» WHAT YOU SHOULD DO:
In the records below, find the line with "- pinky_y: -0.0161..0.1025" and the line with "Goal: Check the"; return exactly those lines and every line between them.
——————
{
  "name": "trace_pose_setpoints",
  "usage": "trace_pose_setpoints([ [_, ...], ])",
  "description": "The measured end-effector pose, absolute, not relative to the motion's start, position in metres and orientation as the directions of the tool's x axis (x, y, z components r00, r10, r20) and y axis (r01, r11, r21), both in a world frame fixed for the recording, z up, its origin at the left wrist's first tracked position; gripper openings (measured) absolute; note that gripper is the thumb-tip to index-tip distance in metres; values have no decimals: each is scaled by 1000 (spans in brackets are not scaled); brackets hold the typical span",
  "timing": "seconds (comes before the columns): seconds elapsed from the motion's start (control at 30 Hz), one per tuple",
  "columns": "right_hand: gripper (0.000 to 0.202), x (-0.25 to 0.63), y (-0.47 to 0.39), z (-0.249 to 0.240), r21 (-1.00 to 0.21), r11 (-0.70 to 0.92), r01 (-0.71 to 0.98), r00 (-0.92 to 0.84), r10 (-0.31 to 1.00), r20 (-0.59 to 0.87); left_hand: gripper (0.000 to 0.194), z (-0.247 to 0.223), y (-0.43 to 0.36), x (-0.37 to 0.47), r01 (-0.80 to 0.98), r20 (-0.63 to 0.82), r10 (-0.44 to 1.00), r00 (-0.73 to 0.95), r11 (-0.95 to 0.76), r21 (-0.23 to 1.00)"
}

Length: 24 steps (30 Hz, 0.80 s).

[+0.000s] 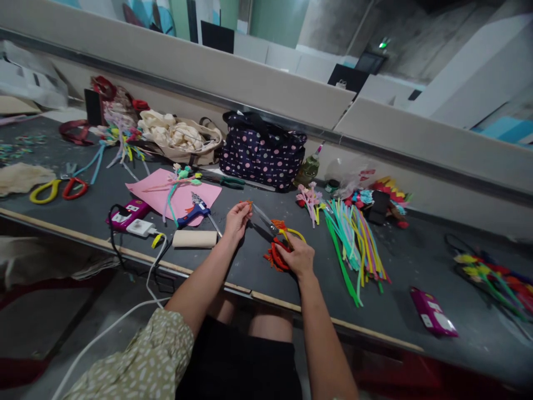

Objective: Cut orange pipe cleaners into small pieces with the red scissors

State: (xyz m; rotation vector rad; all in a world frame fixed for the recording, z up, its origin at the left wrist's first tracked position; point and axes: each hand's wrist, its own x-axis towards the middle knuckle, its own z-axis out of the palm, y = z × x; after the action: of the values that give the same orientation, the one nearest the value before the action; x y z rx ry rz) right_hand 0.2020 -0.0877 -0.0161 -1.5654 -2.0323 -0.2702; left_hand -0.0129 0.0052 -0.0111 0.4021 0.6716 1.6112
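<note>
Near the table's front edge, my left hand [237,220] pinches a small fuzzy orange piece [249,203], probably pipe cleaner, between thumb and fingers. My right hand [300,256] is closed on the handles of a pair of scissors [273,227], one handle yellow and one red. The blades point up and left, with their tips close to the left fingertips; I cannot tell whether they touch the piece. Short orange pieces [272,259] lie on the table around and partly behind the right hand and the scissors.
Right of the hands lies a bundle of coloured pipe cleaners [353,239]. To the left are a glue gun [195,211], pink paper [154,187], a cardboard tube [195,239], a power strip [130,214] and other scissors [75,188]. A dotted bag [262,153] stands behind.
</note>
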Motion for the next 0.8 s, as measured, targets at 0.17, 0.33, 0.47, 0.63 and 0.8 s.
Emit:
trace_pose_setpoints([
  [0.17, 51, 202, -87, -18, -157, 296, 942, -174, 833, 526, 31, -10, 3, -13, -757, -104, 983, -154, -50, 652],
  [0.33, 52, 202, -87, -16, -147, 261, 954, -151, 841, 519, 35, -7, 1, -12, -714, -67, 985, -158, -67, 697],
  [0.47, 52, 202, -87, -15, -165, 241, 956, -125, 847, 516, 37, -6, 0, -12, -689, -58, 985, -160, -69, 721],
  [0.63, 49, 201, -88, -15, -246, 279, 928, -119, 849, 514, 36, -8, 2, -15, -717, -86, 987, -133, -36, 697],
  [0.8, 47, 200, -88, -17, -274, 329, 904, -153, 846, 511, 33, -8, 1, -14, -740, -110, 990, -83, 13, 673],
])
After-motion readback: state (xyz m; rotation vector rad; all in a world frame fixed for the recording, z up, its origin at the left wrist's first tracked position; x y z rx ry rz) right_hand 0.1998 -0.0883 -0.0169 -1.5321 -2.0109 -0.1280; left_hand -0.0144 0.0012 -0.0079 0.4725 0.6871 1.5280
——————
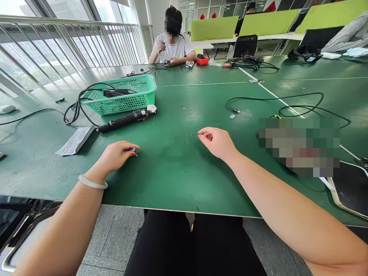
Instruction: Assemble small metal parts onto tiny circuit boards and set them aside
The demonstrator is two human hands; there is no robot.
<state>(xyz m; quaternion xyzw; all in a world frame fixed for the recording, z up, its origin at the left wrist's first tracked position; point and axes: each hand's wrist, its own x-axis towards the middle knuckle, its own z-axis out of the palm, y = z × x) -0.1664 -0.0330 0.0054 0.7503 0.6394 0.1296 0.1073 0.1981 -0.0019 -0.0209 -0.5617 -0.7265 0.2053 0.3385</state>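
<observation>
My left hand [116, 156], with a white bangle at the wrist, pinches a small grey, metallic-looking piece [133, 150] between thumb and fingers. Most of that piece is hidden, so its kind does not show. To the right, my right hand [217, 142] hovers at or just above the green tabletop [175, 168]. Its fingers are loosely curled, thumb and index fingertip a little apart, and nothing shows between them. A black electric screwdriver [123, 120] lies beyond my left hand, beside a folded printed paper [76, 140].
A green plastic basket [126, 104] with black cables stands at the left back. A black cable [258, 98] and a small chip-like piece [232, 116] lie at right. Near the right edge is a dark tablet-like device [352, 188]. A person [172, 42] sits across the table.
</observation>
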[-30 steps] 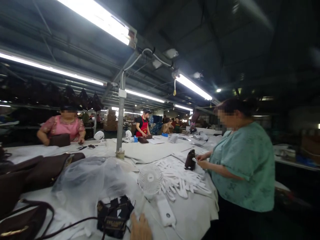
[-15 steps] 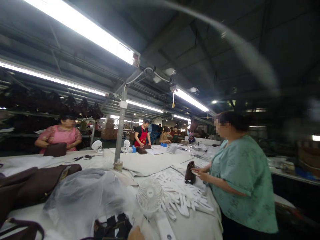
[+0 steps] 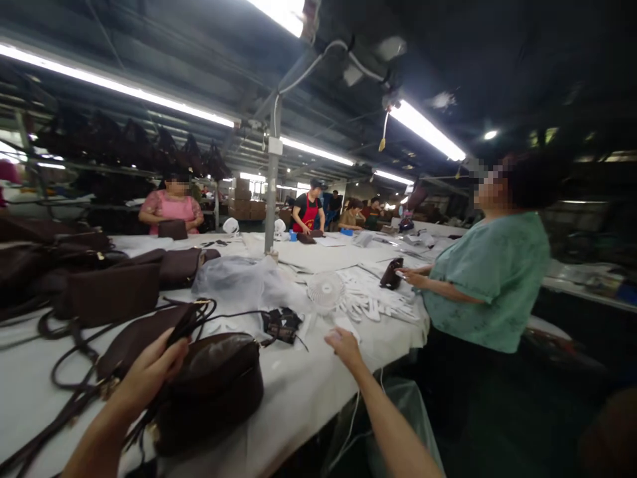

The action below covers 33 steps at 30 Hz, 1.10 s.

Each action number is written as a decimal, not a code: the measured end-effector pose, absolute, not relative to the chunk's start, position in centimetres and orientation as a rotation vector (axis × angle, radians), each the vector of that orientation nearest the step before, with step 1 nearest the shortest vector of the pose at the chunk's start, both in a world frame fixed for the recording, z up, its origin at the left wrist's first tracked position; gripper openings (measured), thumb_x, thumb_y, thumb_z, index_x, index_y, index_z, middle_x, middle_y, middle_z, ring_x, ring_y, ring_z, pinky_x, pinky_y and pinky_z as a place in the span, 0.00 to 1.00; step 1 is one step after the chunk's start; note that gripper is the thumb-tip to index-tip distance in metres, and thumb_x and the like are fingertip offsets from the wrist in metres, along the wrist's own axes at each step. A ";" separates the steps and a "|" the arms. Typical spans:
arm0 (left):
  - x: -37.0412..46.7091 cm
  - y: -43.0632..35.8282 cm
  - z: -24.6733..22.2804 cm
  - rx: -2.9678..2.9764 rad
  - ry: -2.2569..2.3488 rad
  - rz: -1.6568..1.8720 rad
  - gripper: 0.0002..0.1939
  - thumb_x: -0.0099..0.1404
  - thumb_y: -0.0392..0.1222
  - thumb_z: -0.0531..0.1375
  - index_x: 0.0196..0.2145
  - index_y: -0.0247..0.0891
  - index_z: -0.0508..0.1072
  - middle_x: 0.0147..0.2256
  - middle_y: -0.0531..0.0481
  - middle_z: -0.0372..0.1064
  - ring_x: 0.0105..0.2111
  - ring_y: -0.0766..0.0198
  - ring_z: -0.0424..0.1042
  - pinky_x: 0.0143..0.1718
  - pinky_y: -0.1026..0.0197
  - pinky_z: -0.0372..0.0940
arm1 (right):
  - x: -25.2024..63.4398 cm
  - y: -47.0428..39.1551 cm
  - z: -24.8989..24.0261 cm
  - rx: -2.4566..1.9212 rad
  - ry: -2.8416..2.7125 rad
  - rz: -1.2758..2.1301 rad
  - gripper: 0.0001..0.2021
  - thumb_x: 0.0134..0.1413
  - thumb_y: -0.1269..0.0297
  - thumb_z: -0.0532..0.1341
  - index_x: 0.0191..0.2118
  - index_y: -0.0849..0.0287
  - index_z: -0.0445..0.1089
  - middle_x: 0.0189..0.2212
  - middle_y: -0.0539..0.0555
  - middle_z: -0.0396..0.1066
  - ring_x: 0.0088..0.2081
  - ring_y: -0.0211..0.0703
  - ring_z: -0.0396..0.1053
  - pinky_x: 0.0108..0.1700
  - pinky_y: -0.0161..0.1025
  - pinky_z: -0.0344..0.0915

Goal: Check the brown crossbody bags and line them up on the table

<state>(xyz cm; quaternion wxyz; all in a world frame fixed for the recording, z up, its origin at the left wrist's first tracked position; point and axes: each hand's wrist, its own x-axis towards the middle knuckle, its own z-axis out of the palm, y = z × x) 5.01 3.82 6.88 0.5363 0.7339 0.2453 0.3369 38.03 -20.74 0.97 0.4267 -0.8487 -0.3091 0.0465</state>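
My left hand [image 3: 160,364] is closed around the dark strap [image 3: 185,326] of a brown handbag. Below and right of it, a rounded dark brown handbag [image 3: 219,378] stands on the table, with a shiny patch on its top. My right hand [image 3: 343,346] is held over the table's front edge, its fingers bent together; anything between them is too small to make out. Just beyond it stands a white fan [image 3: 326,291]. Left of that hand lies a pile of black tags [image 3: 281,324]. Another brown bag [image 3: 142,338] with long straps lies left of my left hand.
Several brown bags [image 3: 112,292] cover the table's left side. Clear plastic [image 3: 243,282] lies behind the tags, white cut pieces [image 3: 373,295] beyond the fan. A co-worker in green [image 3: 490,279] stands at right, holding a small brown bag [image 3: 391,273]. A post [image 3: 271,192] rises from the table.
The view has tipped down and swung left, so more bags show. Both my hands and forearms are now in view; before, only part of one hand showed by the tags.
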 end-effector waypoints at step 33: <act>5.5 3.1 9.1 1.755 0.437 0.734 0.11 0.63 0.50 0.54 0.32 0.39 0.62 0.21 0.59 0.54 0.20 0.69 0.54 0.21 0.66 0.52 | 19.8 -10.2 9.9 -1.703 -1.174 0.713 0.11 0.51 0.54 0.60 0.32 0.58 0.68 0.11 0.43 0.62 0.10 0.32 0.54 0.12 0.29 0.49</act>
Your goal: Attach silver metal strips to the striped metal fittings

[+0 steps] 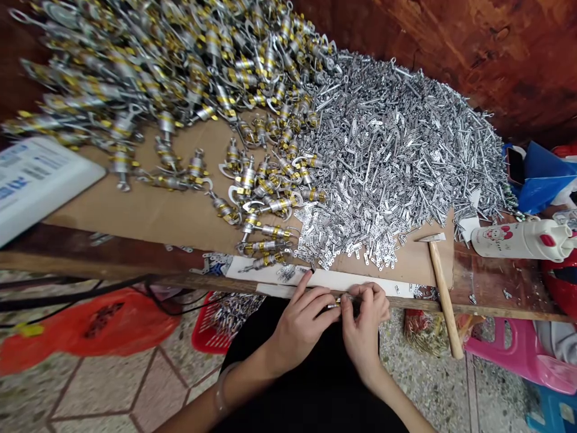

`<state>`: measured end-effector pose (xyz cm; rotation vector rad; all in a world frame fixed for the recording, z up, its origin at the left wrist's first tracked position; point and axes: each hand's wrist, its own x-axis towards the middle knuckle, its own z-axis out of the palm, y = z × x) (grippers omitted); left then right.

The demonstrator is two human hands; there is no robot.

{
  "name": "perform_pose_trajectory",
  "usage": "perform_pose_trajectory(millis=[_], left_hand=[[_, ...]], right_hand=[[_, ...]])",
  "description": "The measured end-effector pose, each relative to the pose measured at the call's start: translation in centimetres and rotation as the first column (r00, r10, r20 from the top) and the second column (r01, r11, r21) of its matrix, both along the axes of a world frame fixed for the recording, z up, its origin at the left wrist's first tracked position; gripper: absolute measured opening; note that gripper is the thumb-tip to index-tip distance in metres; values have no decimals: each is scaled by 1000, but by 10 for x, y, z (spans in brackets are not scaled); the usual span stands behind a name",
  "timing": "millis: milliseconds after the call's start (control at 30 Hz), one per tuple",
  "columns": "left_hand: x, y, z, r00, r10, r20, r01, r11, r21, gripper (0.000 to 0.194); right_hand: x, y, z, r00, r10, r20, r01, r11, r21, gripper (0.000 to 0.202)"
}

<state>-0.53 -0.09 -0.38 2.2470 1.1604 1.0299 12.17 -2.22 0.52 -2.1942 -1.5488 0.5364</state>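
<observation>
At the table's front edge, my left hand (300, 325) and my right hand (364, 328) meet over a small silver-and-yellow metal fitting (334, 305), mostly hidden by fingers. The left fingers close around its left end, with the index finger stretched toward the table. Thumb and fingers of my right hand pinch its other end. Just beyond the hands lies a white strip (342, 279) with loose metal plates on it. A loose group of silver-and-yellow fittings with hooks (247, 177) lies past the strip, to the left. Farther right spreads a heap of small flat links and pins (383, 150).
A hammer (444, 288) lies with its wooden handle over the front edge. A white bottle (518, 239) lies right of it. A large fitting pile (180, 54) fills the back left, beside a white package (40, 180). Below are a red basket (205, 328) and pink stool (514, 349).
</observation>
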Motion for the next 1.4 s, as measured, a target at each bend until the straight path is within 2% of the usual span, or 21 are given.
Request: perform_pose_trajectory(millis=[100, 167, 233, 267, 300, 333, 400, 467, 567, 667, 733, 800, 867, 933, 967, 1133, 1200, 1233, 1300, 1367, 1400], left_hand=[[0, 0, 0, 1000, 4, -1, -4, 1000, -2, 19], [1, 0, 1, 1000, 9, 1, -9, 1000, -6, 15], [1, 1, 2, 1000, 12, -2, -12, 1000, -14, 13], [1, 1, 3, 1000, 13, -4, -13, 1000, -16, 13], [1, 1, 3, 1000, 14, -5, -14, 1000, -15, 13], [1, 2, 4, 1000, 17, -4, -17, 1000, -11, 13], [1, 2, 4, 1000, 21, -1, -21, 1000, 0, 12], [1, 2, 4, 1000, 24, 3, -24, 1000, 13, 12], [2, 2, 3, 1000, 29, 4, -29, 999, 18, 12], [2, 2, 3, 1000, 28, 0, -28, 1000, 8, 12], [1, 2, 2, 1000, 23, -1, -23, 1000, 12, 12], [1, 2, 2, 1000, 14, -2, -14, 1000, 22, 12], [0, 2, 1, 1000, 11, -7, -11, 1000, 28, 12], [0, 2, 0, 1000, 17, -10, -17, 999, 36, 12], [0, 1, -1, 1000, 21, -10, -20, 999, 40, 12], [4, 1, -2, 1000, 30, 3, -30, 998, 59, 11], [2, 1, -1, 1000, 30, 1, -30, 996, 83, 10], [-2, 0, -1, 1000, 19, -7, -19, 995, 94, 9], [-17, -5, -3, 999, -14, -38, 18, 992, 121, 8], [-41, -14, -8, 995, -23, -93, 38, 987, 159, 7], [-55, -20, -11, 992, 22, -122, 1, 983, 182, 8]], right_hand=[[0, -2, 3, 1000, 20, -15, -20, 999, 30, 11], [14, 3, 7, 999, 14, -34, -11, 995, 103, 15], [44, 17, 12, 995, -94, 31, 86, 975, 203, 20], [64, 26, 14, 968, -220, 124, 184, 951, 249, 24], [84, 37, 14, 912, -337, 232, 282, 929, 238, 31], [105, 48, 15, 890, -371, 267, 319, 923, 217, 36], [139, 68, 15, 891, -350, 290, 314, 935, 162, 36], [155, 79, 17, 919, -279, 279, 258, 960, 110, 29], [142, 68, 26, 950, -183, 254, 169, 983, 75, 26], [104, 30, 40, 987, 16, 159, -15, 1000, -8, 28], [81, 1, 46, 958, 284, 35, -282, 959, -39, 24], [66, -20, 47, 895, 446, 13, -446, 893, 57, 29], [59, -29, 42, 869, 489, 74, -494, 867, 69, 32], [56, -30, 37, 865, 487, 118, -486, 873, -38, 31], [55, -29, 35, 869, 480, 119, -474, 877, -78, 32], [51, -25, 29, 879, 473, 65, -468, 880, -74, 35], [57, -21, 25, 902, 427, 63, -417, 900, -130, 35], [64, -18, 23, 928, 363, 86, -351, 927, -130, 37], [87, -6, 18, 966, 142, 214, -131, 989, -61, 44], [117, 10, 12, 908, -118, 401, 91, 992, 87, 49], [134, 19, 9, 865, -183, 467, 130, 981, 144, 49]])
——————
» TASK OUTPUT:
  - pinky_y: -0.0161..0.1025
  - pinky_z: -0.0344..0.0915

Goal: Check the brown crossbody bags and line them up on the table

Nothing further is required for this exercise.